◆ **Exercise prompt**: I would like every record reproduced exactly, with the pictures left out.

Records from a data source:
========================================================================
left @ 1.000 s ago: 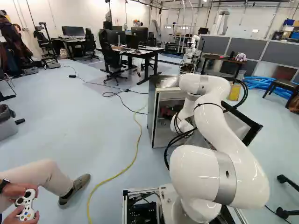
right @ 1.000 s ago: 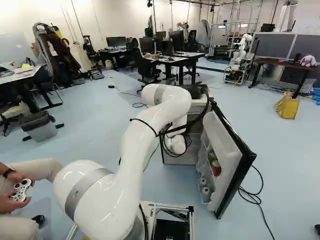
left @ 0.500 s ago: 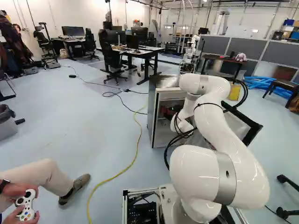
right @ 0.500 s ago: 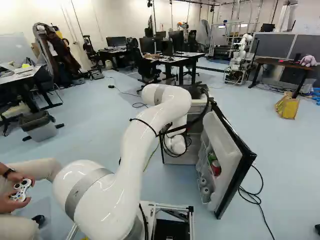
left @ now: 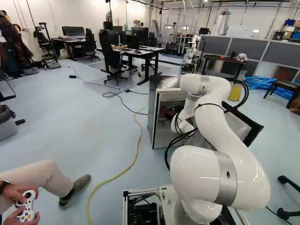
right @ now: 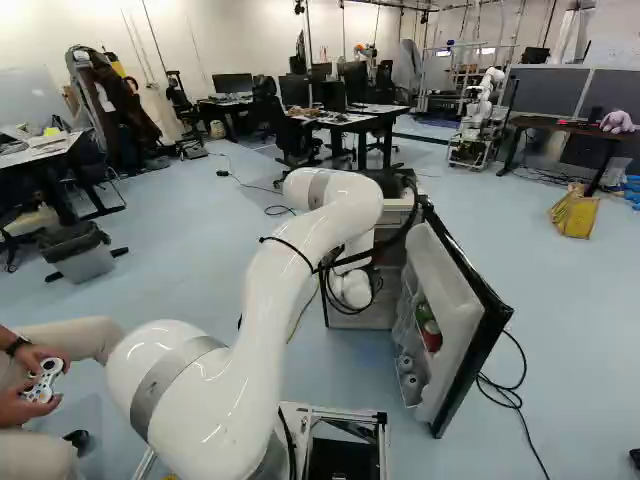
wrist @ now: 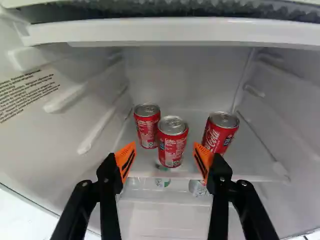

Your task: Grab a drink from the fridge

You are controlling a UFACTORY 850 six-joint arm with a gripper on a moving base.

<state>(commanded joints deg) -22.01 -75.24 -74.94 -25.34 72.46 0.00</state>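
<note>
Flanking the middle can (wrist: 173,142) are two cans (wrist: 147,127).

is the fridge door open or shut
Open: the fridge door stands swung out, its inner shelves showing in the right base view.

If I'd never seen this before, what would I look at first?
Probably the big white arm, bending forward to the fridge, whose door is wide open. Then the three red cans on the shelf inside, with the open gripper and its bright orange pads facing them.
</note>
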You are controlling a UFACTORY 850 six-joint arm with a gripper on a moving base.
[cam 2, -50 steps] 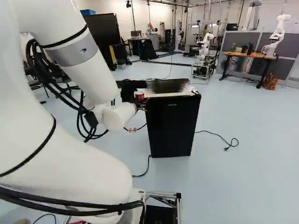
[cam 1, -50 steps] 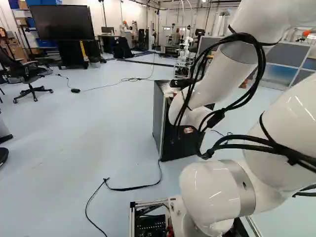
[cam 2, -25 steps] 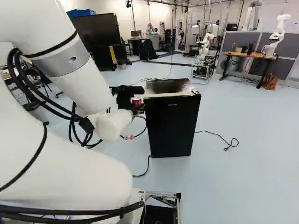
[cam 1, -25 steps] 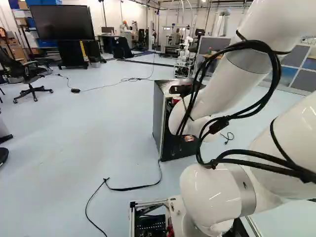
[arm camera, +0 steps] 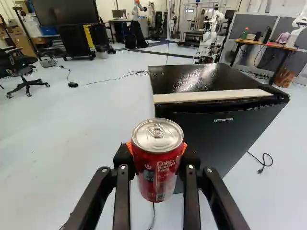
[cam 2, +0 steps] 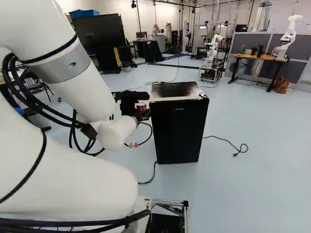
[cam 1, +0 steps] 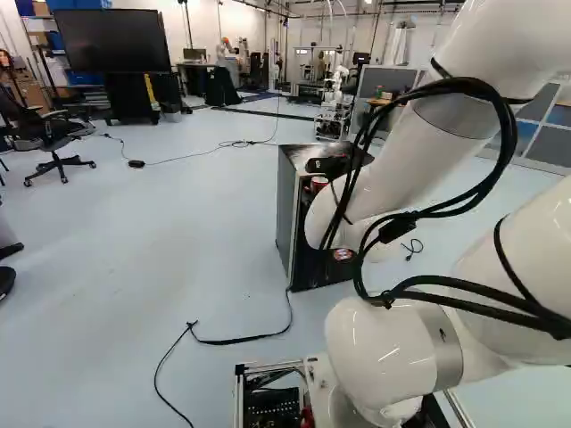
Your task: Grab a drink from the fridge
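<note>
The white arm (cam 2: 63, 179) is rising from the lower left of the right base view, and its hand (cam 2: 141, 112) is clamping 1 red can (arm camera: 157, 172) upright between 2 orange pads (arm camera: 129, 147). Beyond the can, the black fridge (cam 2: 177, 131) is standing near that frame's middle. Farther back, 1 chair (cam 1: 55, 143) is standing at the left base view's upper left, 1 worktop (cam 2: 262, 58) is occupying the right base view's upper right, and 1 dark screen (cam 1: 111, 40) is standing behind the chair.
</note>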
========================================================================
◆ **Answer for the task**:
left @ 1.000 s ago: 
right @ 1.000 s ago: 
left @ 0.500 s ago: 
right @ 0.500 s ago: 
left @ now: 
right @ now: 
wrist @ now: 

Your task: Grab a drink from the fridge

You are controlling a UFACTORY 850 six-joint arm with a gripper on a moving base.

<state>(commanded joints deg) -22.01 -75.24 -74.94 -25.34 72.46 0.00</state>
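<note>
Flanking the middle can (wrist: 173,142) are two cans (wrist: 147,127).

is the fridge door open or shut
Open: the fridge door stands swung out, its inner shelves showing in the right base view.

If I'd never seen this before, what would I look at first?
Probably the big white arm, bending forward to the fridge, whose door is wide open. Then the three red cans on the shelf inside, with the open gripper and its bright orange pads facing them.
</note>
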You are controlling a UFACTORY 850 six-joint arm with a gripper on a moving base.
[cam 2, -50 steps] 
[cam 1, -50 steps] 
[cam 2, -25 steps] 
[cam 1, -25 steps] 
[arm camera, +0 steps] 
[cam 2, +0 steps] 
[cam 1, +0 steps] 
Your task: Grab a drink from the fridge
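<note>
The white arm (cam 2: 63, 179) is rising from the lower left of the right base view, and its hand (cam 2: 141, 112) is clamping 1 red can (arm camera: 157, 172) upright between 2 orange pads (arm camera: 129, 147). Beyond the can, the black fridge (cam 2: 177, 131) is standing near that frame's middle. Farther back, 1 chair (cam 1: 55, 143) is standing at the left base view's upper left, 1 worktop (cam 2: 262, 58) is occupying the right base view's upper right, and 1 dark screen (cam 1: 111, 40) is standing behind the chair.
</note>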

The output contains the complete answer to the exercise.